All records below must be written out exactly, with the pictures excluded.

##############################

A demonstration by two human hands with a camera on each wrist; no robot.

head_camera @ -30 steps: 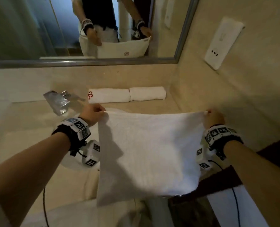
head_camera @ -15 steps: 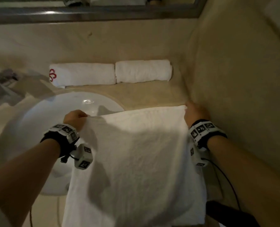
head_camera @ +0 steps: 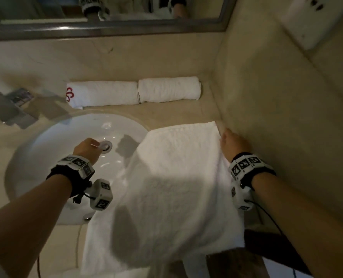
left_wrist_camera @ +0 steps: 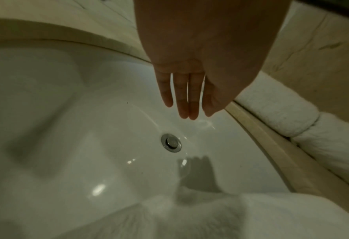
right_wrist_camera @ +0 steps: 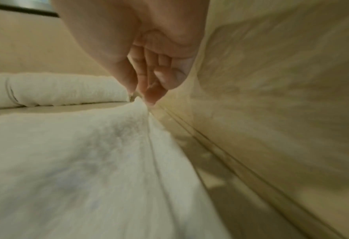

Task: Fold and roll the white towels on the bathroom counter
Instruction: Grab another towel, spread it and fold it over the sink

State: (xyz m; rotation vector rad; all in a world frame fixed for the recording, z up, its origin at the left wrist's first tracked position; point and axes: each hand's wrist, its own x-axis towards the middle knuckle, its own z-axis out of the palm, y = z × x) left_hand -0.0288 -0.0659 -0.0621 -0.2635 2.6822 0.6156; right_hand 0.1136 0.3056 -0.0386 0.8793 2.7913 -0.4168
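Observation:
A white towel [head_camera: 178,187] lies spread flat on the counter, its left part over the sink's right side and its near end hanging over the front edge. My right hand [head_camera: 223,137] is at the towel's far right corner by the side wall; in the right wrist view this hand [right_wrist_camera: 142,97] pinches that corner of the towel [right_wrist_camera: 67,153] between thumb and fingers. My left hand [head_camera: 92,144] hovers over the sink basin near the drain [left_wrist_camera: 171,142], and the left wrist view shows the hand [left_wrist_camera: 185,113] with straight fingers, holding nothing. Two rolled towels [head_camera: 102,93] [head_camera: 168,89] lie end to end against the back wall.
The white sink [head_camera: 56,147] fills the left of the counter, with a chrome faucet [head_camera: 12,107] at its far left. A mirror [head_camera: 106,27] runs above the back wall. The side wall [head_camera: 276,117] stands close on the right and carries a white wall plate [head_camera: 316,21].
The towel came down from being held up and now lies on the counter. My left hand let go of its corner and moved left over the sink. My right hand still holds its corner.

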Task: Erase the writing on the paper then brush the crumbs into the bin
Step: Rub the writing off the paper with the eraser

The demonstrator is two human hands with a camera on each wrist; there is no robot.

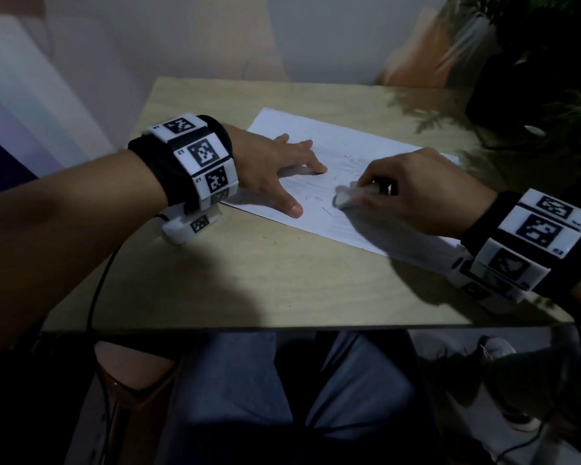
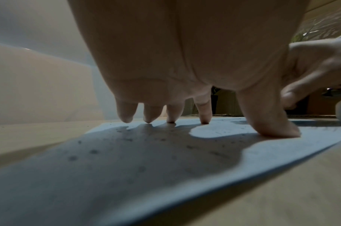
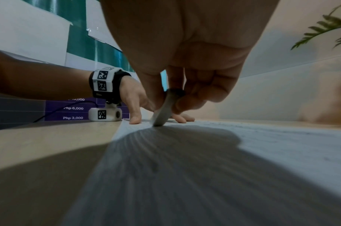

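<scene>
A white sheet of paper [image 1: 342, 152] lies slanted on the wooden table [image 1: 249, 280]. My left hand [image 1: 282, 169] presses it down with spread, straight fingers; the fingertips [image 2: 204, 120] touch the sheet [image 2: 146, 168]. My right hand [image 1: 413, 189] pinches a white eraser [image 1: 348, 196], blurred, its tip against the paper. In the right wrist view the eraser [image 3: 164, 113] stands tilted on the sheet [image 3: 262, 145] between thumb and fingers. Small dark crumbs [image 1: 311, 198] lie scattered on the paper. No bin is in view.
A dark potted plant [image 1: 534, 62] stands at the table's far right corner. A wall runs behind the table, with posters at the left [image 3: 73, 108]. The table's near edge [image 1: 282, 327] is above my knees. A few crumbs [image 1: 265, 237] lie on the bare wood.
</scene>
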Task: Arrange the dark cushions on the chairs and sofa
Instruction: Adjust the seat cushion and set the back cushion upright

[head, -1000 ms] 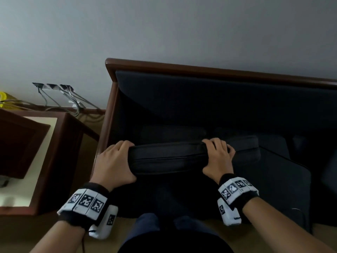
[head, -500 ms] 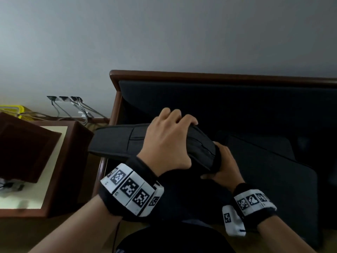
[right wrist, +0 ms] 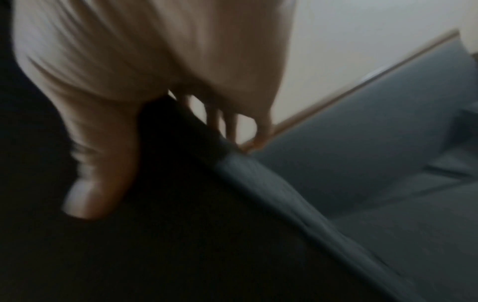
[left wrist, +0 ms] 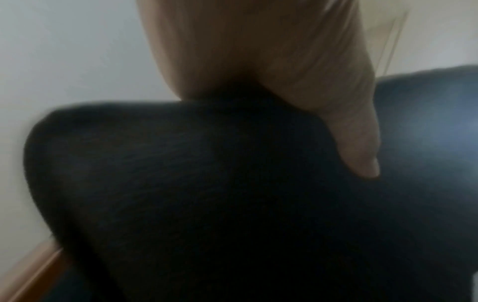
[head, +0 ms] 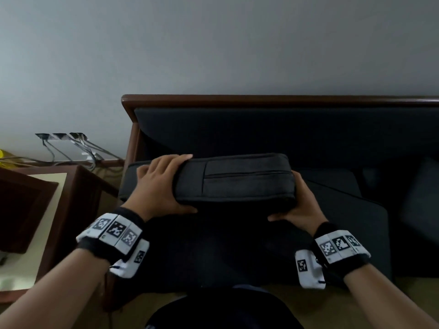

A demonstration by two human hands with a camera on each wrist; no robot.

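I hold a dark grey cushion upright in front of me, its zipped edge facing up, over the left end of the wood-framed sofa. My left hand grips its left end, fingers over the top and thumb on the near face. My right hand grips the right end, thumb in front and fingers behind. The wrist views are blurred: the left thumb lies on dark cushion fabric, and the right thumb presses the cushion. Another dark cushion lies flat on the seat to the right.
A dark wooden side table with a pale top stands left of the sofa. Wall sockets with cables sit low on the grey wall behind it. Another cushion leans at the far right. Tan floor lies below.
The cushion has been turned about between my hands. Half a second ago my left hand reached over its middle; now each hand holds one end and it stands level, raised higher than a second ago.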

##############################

## Answer for this exercise
A demonstration by two human hands with a camera on each wrist; no robot.

head_camera @ -30 steps: 
head_camera @ -15 steps: 
head_camera @ +0 steps: 
left_wrist_camera @ +0 steps: 
right_wrist_camera @ +0 steps: 

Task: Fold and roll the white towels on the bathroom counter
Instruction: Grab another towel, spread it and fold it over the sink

State: (xyz m; rotation vector rad; all in a world frame fixed for the recording, z up, its origin at the left wrist's first tracked position; point and axes: each hand's wrist, its own x-axis towards the middle knuckle, its own z-axis out of the palm, y = z × x) left_hand -0.0288 -0.0659 -0.0621 -0.2635 2.6822 0.6156; right_hand 0.1136 0.3056 -0.0386 0.8793 2.7913 -0.4168
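Observation:
A white towel [head_camera: 178,187] lies spread flat on the counter, its left part over the sink's right side and its near end hanging over the front edge. My right hand [head_camera: 223,137] is at the towel's far right corner by the side wall; in the right wrist view this hand [right_wrist_camera: 142,97] pinches that corner of the towel [right_wrist_camera: 67,153] between thumb and fingers. My left hand [head_camera: 92,144] hovers over the sink basin near the drain [left_wrist_camera: 171,142], and the left wrist view shows the hand [left_wrist_camera: 185,113] with straight fingers, holding nothing. Two rolled towels [head_camera: 102,93] [head_camera: 168,89] lie end to end against the back wall.
The white sink [head_camera: 56,147] fills the left of the counter, with a chrome faucet [head_camera: 12,107] at its far left. A mirror [head_camera: 106,27] runs above the back wall. The side wall [head_camera: 276,117] stands close on the right and carries a white wall plate [head_camera: 316,21].
The towel came down from being held up and now lies on the counter. My left hand let go of its corner and moved left over the sink. My right hand still holds its corner.
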
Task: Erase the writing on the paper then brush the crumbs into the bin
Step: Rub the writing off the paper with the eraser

The demonstrator is two human hands with a camera on each wrist; there is no robot.


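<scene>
A white sheet of paper [image 1: 342, 152] lies slanted on the wooden table [image 1: 249, 280]. My left hand [image 1: 282, 169] presses it down with spread, straight fingers; the fingertips [image 2: 204, 120] touch the sheet [image 2: 146, 168]. My right hand [image 1: 413, 189] pinches a white eraser [image 1: 348, 196], blurred, its tip against the paper. In the right wrist view the eraser [image 3: 164, 113] stands tilted on the sheet [image 3: 262, 145] between thumb and fingers. Small dark crumbs [image 1: 311, 198] lie scattered on the paper. No bin is in view.
A dark potted plant [image 1: 534, 62] stands at the table's far right corner. A wall runs behind the table, with posters at the left [image 3: 73, 108]. The table's near edge [image 1: 282, 327] is above my knees. A few crumbs [image 1: 265, 237] lie on the bare wood.
</scene>
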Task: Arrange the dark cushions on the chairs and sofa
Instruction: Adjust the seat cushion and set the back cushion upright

[head, -1000 ms] 
[head, -500 ms] 
[right wrist, +0 ms] 
[left wrist, +0 ms] 
[head, +0 ms] 

A demonstration by two human hands with a camera on each wrist; no robot.

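I hold a dark grey cushion upright in front of me, its zipped edge facing up, over the left end of the wood-framed sofa. My left hand grips its left end, fingers over the top and thumb on the near face. My right hand grips the right end, thumb in front and fingers behind. The wrist views are blurred: the left thumb lies on dark cushion fabric, and the right thumb presses the cushion. Another dark cushion lies flat on the seat to the right.
A dark wooden side table with a pale top stands left of the sofa. Wall sockets with cables sit low on the grey wall behind it. Another cushion leans at the far right. Tan floor lies below.
The cushion has been turned about between my hands. Half a second ago my left hand reached over its middle; now each hand holds one end and it stands level, raised higher than a second ago.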

This exercise has now been completed.